Санктпетербургские кунсткамеры, или Семь светлых ночей 1726 года
Шрифт:
– А что ж твоя Алена, прачкина дочь?
– язвительно спросил Холявин. Что ж она тебе не поможет?
– А правда, - удивился Нартов, - где Алена? Я уж ее дня три не вижу.
– Я ее продал!
– заявил Холявин и стал от скуки отбивать чечетку.
– Как продал?
– Так и продал. Не знаешь, что ли, что я сегодня до полуночи повинен был карточный долг выплатить!
– Не может быть!
– Очень даже может. Эк я быстро, ловко управился. Контора до пяти присутствует, а я стражников там призвал - ярыжек, мы ее, страдалицу, прямо за печкой взяли. А там уж и покупательница, прынцесса одна, мне денежки насчитывает...
–
– Очень просто: запись-то есть кабельная. Отпела ваша Алена, как в роще соловей!

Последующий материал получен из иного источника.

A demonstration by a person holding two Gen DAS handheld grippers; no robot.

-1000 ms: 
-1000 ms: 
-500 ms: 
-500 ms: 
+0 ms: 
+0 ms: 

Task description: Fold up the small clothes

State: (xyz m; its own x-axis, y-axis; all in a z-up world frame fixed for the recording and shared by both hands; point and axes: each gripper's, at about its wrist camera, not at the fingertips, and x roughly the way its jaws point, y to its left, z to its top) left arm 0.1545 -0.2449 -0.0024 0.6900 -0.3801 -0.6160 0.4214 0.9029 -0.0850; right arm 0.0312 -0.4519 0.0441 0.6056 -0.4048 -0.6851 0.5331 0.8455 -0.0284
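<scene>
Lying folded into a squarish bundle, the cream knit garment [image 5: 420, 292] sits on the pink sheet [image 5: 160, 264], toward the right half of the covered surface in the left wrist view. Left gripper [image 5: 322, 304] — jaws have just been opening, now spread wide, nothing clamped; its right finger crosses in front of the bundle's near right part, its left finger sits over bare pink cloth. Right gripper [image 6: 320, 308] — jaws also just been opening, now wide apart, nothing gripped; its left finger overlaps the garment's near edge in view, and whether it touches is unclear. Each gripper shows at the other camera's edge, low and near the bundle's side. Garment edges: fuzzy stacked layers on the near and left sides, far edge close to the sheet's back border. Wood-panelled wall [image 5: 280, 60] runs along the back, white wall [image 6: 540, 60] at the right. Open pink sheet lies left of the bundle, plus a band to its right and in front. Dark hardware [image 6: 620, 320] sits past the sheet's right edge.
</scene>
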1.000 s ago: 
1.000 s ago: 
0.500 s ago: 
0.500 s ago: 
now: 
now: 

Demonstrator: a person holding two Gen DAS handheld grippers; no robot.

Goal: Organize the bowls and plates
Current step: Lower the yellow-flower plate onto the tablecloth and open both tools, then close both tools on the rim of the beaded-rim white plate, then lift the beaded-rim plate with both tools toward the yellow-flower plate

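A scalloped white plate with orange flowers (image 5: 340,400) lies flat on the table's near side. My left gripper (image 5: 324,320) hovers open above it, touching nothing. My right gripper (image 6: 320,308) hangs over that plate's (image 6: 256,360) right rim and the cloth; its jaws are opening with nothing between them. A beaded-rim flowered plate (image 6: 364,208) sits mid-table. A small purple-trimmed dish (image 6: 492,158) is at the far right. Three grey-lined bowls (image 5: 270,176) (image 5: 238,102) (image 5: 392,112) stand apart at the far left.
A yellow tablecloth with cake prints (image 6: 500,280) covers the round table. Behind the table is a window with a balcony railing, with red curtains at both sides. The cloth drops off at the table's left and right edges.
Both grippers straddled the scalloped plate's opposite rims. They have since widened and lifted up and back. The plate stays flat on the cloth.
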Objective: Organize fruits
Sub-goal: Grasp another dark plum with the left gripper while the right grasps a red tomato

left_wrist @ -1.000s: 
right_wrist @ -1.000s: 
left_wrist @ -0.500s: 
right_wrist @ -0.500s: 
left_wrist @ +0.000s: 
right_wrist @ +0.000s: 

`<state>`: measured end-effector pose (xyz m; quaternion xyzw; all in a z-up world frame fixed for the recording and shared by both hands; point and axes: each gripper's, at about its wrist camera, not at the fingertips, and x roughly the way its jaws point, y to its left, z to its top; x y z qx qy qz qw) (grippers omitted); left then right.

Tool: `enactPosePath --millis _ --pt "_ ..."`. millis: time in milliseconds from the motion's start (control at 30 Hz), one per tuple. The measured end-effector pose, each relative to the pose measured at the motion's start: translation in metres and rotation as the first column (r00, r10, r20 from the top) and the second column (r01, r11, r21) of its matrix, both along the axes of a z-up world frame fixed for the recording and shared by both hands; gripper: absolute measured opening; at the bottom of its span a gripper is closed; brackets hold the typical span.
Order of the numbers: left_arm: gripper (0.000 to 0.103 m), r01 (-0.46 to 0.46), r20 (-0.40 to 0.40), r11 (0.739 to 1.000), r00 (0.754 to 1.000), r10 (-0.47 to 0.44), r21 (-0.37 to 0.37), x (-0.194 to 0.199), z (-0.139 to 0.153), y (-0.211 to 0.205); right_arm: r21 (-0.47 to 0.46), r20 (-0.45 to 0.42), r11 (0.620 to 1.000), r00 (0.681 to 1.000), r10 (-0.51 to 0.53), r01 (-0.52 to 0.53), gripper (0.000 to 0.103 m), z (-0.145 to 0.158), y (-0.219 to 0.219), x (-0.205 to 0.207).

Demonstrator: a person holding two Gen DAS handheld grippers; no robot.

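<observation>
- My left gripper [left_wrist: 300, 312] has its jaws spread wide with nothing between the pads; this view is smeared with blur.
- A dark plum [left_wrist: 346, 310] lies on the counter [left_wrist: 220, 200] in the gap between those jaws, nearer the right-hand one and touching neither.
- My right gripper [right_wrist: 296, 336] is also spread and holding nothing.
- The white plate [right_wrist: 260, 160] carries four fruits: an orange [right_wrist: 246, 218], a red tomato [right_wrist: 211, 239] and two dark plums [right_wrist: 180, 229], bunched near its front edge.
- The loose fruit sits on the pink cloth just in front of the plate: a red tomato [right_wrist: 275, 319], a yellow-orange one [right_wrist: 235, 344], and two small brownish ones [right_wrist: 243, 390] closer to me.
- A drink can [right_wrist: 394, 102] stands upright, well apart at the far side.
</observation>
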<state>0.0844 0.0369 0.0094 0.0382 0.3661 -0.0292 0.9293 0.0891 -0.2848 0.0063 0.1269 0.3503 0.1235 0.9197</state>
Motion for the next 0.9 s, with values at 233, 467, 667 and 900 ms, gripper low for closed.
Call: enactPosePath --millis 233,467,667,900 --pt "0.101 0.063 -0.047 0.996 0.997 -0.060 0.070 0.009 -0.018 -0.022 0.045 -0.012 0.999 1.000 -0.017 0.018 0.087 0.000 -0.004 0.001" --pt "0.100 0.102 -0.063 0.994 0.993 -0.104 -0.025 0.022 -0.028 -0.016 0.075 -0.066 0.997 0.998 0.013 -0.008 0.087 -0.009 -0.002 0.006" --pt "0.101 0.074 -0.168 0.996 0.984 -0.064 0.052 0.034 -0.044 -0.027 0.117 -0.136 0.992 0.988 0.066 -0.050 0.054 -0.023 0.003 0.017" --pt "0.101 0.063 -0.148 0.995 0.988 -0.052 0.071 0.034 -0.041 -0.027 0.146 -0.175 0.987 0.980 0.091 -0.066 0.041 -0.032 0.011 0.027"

– Да что ж ты говоришь, мерзавец?
– Я мерзавец? Ты, дядя, поосторожнее, я теперь себе сам, как дам по рогам! Сами вы мерзавцы, девке голову крутили, женихи! Что бурмистр толстопузый, что Максюта донкишот. Сложились бы да выкупили, всего-навсего сто пятьдесят целковеньких... Да отпустили бы горюху, а то ведь все об себе радели, как бы другому не досталась. Что? Молчишь? То-то, потому что правду говорю!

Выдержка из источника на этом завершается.